The canon began the blessing of the water.
    Hrotrud tried to run, but two men seized her and dragged herback to where the canon stood, his dark brows meeting in frowning disapproval. Hrotrud cursed and struggled as her captors wrested her clawed hands behind her and tied them together with strips of linen cloth, causing her to cry out in pain.
    “Maleficia,”
someone muttered, close to where Joan and Aesculapius were standing among the crowd of witnesses. “St. Barnabas, preserve us from the evil eye.”
    Aesculapius said nothing but shook his head sadly.
    He had arrived at Ingelheim that morning for the weekly lesson, but the canon had refused to let the children receive instruction, insisting they first attend the trial of Hrotrud, formerly the village midwife.
    “For you will learn more about the ways of God from observing this holy trial than you will from any heathen writing,” the canon had said, looking pointedly at Aesculapius.

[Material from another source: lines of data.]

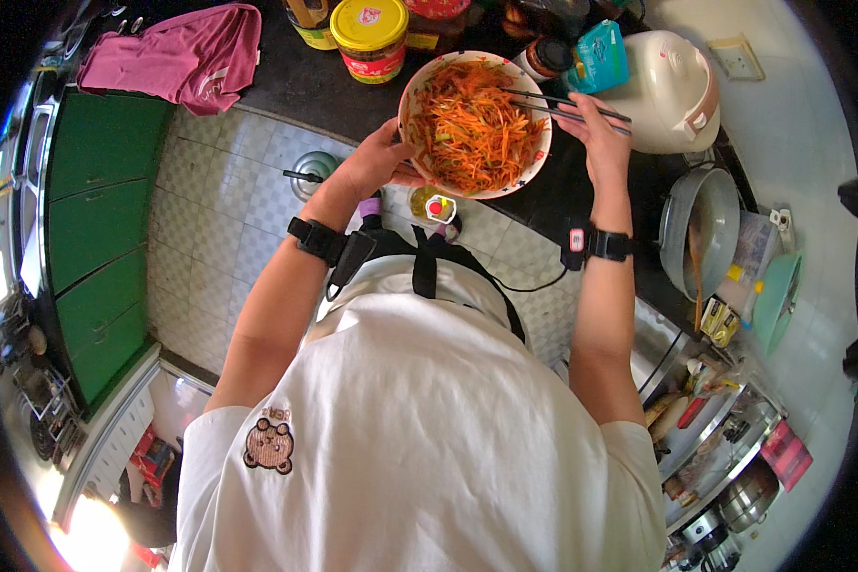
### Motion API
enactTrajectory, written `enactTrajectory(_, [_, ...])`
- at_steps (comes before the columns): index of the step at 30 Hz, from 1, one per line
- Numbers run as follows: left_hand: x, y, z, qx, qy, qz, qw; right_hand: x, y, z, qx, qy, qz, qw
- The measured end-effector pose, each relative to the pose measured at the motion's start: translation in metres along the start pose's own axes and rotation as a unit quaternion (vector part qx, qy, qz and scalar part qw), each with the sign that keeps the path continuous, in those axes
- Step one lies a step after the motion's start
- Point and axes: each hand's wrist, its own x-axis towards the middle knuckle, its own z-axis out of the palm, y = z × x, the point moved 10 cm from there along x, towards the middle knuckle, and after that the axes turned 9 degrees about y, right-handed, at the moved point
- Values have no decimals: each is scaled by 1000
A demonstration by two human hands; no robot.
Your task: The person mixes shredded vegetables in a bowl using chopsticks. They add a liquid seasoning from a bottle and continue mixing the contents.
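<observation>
A white bowl [405,93] with a red rim and small coloured marks is filled with shredded carrot [482,132], mixed with some green pieces. My left hand [386,157] grips the bowl's near-left edge, thumb at the rim and fingers underneath. In my right hand [602,136] is a pair of dark chopsticks [554,106]. Their tips reach over the right rim into the carrot shreds. The bowl is at the edge of the dark countertop [314,93]; whether it rests there or is lifted, I cannot tell.
Behind the bowl stand a yellow-lidded jar [370,39], a dark-capped jar [545,57] and a teal pouch [598,57]. A cream rice cooker [661,93] and a metal wok [701,232] line the right. A pink cloth [175,53] lies left. An oil bottle [432,206] stands on the floor.
</observation>
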Motion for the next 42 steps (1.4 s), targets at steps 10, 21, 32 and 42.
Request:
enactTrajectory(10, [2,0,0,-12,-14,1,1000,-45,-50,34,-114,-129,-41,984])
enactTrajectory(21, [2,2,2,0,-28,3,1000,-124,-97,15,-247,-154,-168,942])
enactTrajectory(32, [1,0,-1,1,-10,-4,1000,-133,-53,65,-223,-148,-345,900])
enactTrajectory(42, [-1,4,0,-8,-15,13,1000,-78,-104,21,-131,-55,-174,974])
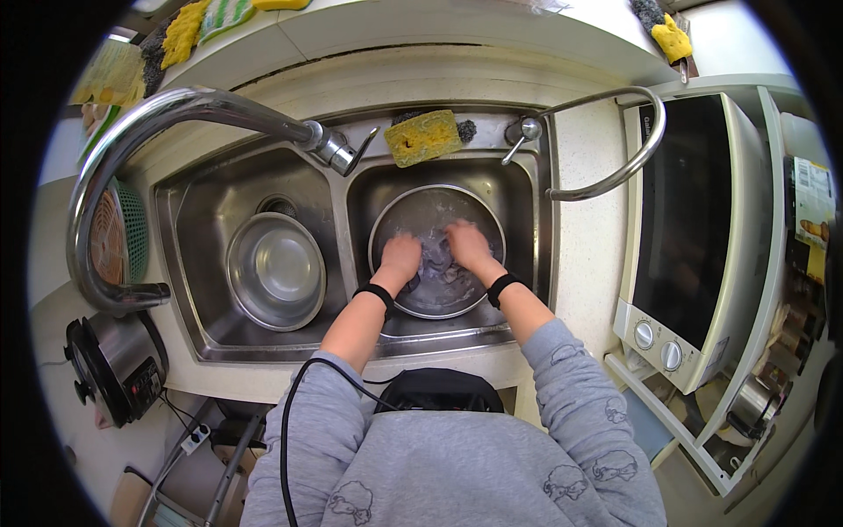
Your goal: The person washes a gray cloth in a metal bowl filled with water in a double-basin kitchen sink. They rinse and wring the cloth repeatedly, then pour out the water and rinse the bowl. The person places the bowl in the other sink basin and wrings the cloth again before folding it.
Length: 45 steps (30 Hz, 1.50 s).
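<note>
A round metal basin [438, 309] of cloudy water sits in the right bowl of the steel sink. Both my hands are inside it, slightly blurred. My left hand [402, 255] is closed on a wet greyish cloth [454, 273], with a dark fold showing below the fingers. Curled over the other side of the cloth is my right hand [469, 242], its fingertips partly hidden. Most of the cloth lies under the water, so its outline is unclear. Each wrist wears a black band.
Another metal bowl [276, 316] stands in the left sink bowl. Above arches a large chrome faucet [197, 102]; a smaller spout [642, 165] curves at right. Behind the basin lies a yellow sponge [423, 138]. A microwave [685, 217] flanks the right side, a black-and-steel cooker [118, 365] the left.
</note>
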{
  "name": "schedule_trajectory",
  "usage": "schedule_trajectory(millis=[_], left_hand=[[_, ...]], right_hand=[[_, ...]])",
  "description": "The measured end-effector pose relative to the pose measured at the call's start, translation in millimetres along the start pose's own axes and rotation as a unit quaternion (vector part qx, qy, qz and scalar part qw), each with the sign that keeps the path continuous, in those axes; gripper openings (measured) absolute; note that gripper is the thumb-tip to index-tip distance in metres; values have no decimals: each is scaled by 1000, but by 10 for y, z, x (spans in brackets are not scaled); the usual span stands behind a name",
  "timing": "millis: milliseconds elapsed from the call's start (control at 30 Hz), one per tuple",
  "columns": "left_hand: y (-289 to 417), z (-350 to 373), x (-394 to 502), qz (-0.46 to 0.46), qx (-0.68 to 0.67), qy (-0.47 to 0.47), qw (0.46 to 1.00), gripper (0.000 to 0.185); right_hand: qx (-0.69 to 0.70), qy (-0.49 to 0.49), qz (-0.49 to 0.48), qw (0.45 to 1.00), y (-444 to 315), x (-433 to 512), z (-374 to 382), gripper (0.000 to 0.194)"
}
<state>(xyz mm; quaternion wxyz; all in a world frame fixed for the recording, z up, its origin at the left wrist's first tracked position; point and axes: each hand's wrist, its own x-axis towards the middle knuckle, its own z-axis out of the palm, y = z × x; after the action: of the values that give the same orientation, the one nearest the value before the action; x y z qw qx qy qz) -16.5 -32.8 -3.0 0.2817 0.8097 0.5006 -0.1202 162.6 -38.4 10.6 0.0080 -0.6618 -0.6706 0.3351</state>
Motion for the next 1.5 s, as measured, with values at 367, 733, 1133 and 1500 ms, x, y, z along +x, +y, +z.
schedule_trajectory(millis=[367,733,1133,1500], left_hand=[[-283,-727,-322,-104,-802,113,577,17],[249,-1522,-808,79,-608,41,789,39],[507,-1788,-1154,153,-594,13,790,31],[628,-1847,-1264,91,-547,-35,831,22]], right_hand=[[449,-22,93,889,227,-575,-950,21],[486,-100,-6,868,-582,-1151,-1547,15],[262,-117,-139,948,-682,-1197,-1532,28],[406,-34,-135,903,-933,-1273,-1664,19]])
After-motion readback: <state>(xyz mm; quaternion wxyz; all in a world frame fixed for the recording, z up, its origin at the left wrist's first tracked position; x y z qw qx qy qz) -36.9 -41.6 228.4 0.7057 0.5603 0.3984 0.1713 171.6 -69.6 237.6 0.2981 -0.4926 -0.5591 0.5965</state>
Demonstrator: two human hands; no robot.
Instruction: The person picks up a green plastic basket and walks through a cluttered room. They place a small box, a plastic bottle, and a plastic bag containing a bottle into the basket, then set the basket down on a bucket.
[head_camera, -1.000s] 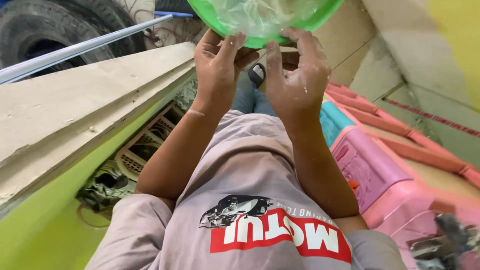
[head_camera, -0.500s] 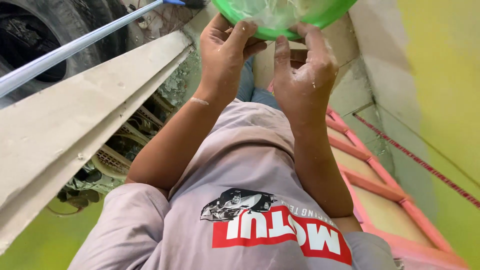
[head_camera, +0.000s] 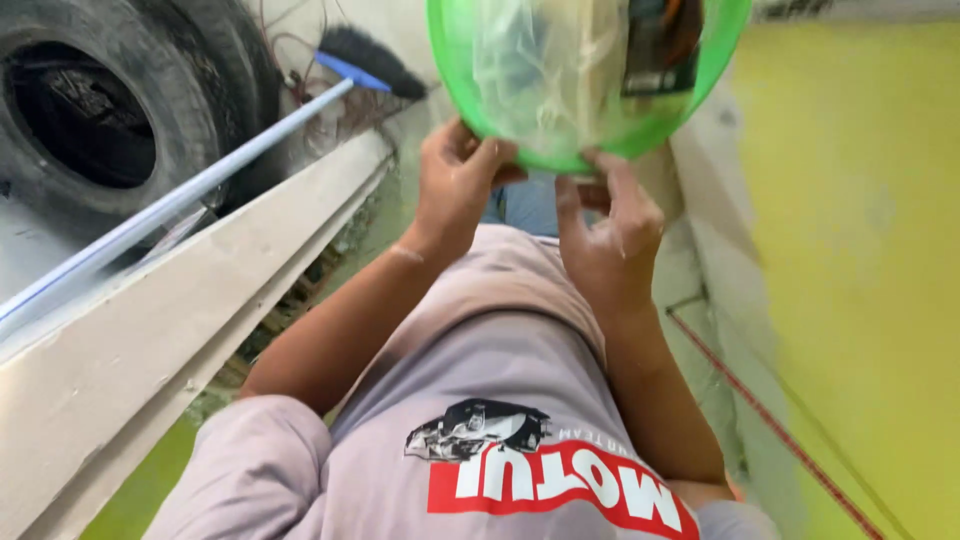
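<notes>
A translucent green plastic bowl (head_camera: 580, 75) fills the top of the view, held up in front of my chest. My left hand (head_camera: 455, 185) grips its lower left rim with the fingers curled over the edge. My right hand (head_camera: 608, 235) holds the lower right rim, thumb and fingers pinching it. Through the bowl's wall I can make out clear crumpled plastic and a dark object, too blurred to identify. My grey shirt with a red and white print covers the lower middle of the view.
A large black tyre (head_camera: 90, 110) lies at the upper left. A long pale blue broom handle (head_camera: 190, 200) with a dark brush head (head_camera: 375, 50) runs across a grey wooden plank (head_camera: 170, 350). A yellow-green wall (head_camera: 860, 260) stands on the right.
The view has swung left and up: the pink plastic crate on the right is gone from view, and the tyre and broom now show. Both hands still hold the green bowl.
</notes>
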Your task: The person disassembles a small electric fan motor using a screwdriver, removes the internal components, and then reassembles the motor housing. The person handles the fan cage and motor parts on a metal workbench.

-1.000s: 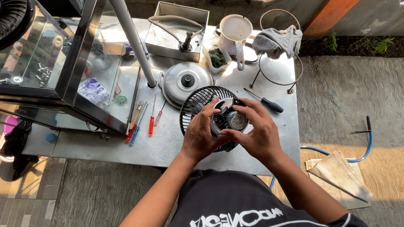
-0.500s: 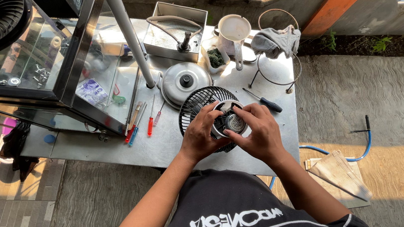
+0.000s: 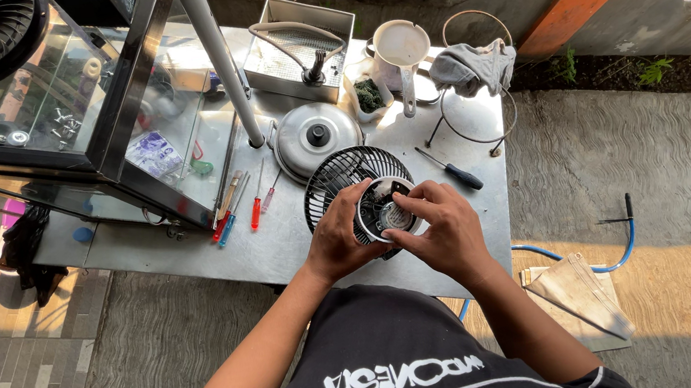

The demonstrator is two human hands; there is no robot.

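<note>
Head view: 2 hands, left hand and right hand, both grasping round white-rimmed fan hub over black grille.

We see a grey metal bench standing on concrete floor. Taking the round pot lid as our mark: red and blue screwdrivers lie left of it, a black fan grille just below, a black-handled screwdriver to its right, a metal tray above
</note>
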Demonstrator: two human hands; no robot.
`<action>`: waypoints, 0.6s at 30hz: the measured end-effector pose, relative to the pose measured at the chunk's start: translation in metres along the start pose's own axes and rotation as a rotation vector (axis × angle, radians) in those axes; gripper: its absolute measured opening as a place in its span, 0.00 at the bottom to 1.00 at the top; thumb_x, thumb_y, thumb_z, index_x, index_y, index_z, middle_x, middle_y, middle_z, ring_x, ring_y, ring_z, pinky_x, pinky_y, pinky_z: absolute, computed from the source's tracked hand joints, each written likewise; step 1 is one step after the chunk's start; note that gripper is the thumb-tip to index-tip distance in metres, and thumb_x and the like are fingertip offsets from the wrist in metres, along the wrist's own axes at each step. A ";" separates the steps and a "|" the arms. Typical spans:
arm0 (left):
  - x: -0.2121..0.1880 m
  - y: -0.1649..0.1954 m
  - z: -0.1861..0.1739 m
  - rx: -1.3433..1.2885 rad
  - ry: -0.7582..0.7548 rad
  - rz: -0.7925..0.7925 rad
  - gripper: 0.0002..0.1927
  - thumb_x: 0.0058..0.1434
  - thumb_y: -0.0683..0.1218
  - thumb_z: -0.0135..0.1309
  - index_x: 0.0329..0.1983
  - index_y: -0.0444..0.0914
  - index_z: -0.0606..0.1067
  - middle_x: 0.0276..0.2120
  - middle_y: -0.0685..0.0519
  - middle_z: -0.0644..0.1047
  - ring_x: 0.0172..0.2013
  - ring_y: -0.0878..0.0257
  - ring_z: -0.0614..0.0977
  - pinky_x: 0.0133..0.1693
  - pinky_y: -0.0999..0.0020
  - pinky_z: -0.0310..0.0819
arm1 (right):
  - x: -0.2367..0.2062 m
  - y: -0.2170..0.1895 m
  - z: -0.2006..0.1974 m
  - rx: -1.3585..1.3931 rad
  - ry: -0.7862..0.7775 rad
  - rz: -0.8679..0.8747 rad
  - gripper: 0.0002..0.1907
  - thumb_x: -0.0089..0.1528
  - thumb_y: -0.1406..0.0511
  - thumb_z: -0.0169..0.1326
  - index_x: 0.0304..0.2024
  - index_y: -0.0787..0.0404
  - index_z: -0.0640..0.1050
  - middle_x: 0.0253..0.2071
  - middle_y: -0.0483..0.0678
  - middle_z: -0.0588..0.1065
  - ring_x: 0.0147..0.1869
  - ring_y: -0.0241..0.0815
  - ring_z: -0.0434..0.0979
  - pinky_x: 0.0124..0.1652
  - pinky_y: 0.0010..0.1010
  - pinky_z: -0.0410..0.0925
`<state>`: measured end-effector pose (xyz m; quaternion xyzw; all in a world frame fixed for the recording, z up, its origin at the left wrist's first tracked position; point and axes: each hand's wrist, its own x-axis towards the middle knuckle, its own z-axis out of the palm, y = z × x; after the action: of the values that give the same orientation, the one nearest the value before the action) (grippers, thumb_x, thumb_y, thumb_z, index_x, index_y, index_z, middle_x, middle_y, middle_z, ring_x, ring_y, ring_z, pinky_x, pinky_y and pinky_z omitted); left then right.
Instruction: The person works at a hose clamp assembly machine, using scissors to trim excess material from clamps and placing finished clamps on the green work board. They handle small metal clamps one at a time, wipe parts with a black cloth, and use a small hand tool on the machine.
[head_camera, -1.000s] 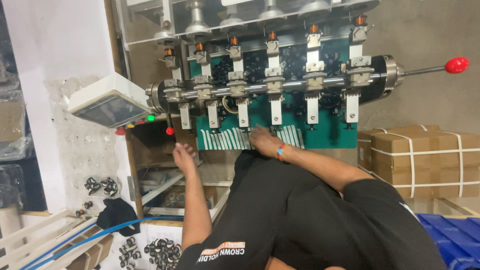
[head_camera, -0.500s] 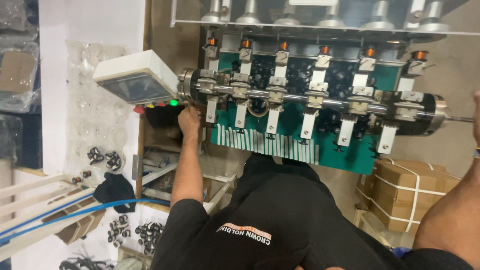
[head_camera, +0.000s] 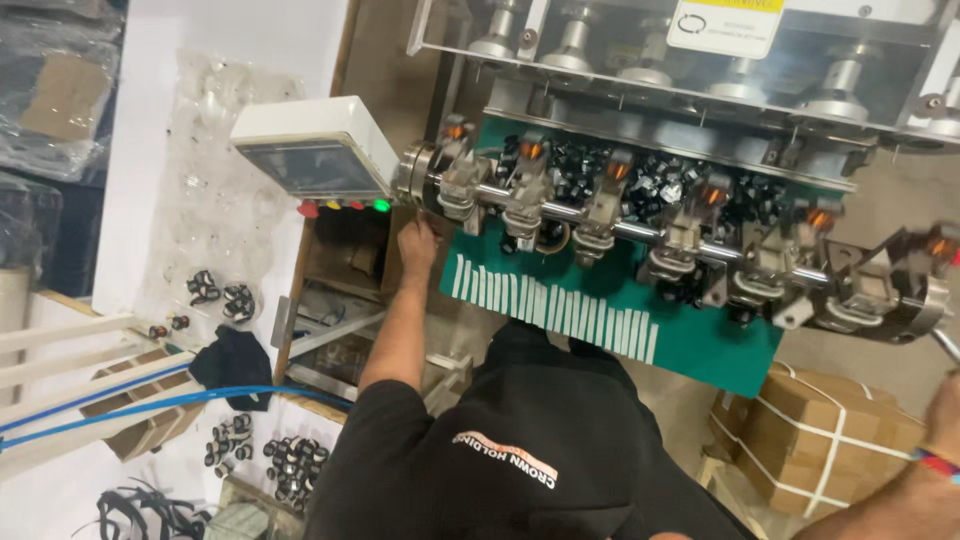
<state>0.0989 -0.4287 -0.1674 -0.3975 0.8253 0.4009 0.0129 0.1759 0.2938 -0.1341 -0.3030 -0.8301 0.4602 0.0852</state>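
A machine with a steel shaft (head_camera: 620, 228) carrying several clamp stations sits over a green panel (head_camera: 600, 320) with white stripes; small black parts fill the tray behind it. My left hand (head_camera: 416, 243) reaches up to the shaft's left end, just under the white control box (head_camera: 315, 150), its fingers curled against the machine. My right hand (head_camera: 945, 410), with a coloured wristband, is at the right edge just below the thin lever rod (head_camera: 943, 343) and is partly cut off. My black shirt fills the lower middle.
Red and green lamps (head_camera: 345, 206) glow under the control box. Strapped cardboard boxes (head_camera: 820, 430) stand at lower right. At left are a blue hose (head_camera: 150, 405), white rails, a black cloth (head_camera: 232, 362) and several small black parts on a white surface.
My right hand left the green panel and swung out to the right, toward the lever. My left hand rose from below the panel to the shaft's left end. The view shifted and tilted.
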 end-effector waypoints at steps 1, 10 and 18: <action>-0.003 0.000 -0.002 -0.357 -0.078 0.006 0.34 0.71 0.67 0.34 0.39 0.37 0.79 0.29 0.44 0.82 0.31 0.54 0.85 0.37 0.57 0.79 | -0.007 -0.003 0.013 0.072 0.008 0.043 0.18 0.73 0.52 0.44 0.55 0.52 0.77 0.49 0.37 0.79 0.50 0.34 0.79 0.41 0.29 0.70; -0.013 0.034 -0.023 -1.050 0.009 -0.168 0.41 0.65 0.77 0.36 0.52 0.38 0.73 0.39 0.51 0.77 0.33 0.59 0.82 0.30 0.62 0.73 | 0.040 -0.109 0.116 0.404 -0.138 0.100 0.18 0.72 0.53 0.43 0.59 0.53 0.71 0.50 0.37 0.78 0.50 0.32 0.79 0.39 0.29 0.71; -0.022 0.026 -0.034 -1.003 -0.042 -0.201 0.48 0.61 0.80 0.34 0.61 0.35 0.69 0.52 0.47 0.79 0.34 0.56 0.84 0.33 0.59 0.79 | 0.044 -0.097 0.115 0.440 -0.138 -0.048 0.20 0.72 0.61 0.46 0.65 0.58 0.62 0.52 0.43 0.75 0.47 0.35 0.80 0.37 0.31 0.76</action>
<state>0.1072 -0.4279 -0.1197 -0.4242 0.4887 0.7522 -0.1242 0.0510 0.1987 -0.1256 -0.2249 -0.7206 0.6477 0.1031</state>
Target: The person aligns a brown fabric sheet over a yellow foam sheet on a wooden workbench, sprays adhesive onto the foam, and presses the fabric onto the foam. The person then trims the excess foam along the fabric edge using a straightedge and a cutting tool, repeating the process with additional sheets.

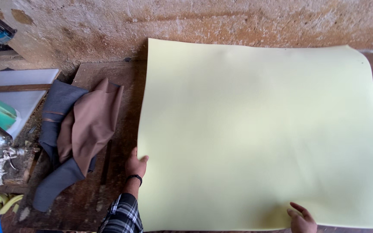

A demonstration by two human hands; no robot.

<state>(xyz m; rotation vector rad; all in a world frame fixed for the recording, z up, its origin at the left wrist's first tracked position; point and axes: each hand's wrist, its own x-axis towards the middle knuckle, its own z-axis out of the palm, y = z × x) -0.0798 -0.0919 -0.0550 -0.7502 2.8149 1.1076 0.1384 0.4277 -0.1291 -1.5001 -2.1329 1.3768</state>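
Holding a large pale yellow foam sheet (pixel 260 133) flat on the wooden worktop (pixel 104 71), we are pinching its left edge with our left hand (pixel 134 165) while our right hand (pixel 302 219) is pressing open on its near edge. It is stretching rightward and away from both hands toward the worktop's far edge, with brown and grey fabric pieces (pixel 76 133) lying beside our left hand.
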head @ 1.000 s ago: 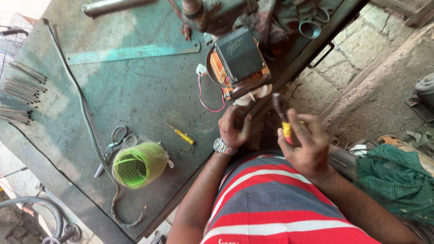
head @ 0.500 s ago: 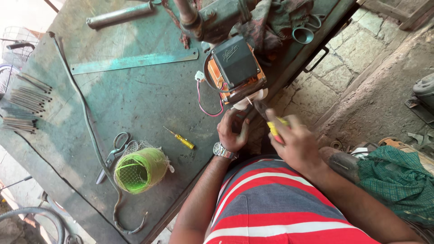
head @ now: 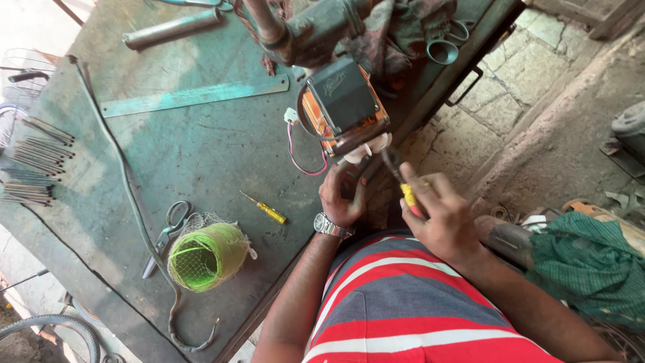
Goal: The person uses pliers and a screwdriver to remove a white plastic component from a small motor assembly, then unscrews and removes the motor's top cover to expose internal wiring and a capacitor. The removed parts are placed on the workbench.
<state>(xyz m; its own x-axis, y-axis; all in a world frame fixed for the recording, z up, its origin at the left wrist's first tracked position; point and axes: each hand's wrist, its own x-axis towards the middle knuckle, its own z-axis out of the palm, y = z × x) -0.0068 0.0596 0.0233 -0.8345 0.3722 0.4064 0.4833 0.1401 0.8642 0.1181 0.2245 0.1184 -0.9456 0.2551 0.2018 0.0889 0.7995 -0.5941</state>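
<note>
An orange-and-dark transformer-like coil block sits at the near edge of the green metal workbench, with red and white leads trailing from it. My right hand grips pliers with yellow-red handles, jaws pointing at the block's lower white part. My left hand, with a wristwatch, is curled at the table edge just below the block; what it pinches is hidden.
A green thread spool in netting, scissors and a small yellow screwdriver lie on the bench. A long steel ruler, a pipe, thin rods and a cable are farther off. Stone floor lies right.
Both hands have moved up toward the coil block, and the pliers now point at its lower edge. The view has shifted slightly.
</note>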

    Joan did not like delaying her lesson, but she was curious about the trial. She wondered what it would be like; she had never seen anyone tried for witchcraft. She was sorry that it was Hrotrud, however. Joan liked Hrotrud, who was an honest woman and no hypocrite. She had always spoken fairly to Joan, treating her kindly and not ridiculing her as so many of the villagers did. Gudrun had told Joan how Hrotrud had assisted at her birthing—a grueling ordeal, according to her mother, who credited Hrotrud with saving her life and Joan’s that day. As Joan stared at the crowd of villagers, the thought came to her that Hrotrud had doubtless helped to birth almost everyone gathered there—those, at least, who had reached six winters or more. One would never know it from the way they gawked at her now. She had become an annoyance to them, a goad to their Christian charity, for ever since the wasting pain had crooked her hands, destroying her usefulness as a midwife, she had lived off the alms of her neighbors—that, and what little she could earn from selling medicinal herbs and philters of her own devising.
    Her skill in this last had proved to be her undoing, for her ability to work cures for sleeplessness and pains of the tooth, stomach, and head appeared to the simple villagers to be nothing less than sorcery.
    Finishing with the blessing of the water, the canon turned to Hrotrud. “Woman! You know the crime of which you are accused. Will you now freely confess your sins in order to ensure the salvation of your immortal soul?”
    Hrotrud regarded him consideringly from the corners of her eyes. “If I confess, you will let me go free?”
    The canon shook his head. “It is expressly forbidden in the Holy Book: ‘You shall not permit a sorceress to live.’” He added, for authority, “Exodus, chapter twenty-two, verse eighteen. But you will die a consecrated death, and a swift one, and through it gain the immeasurable rewards of Heaven.”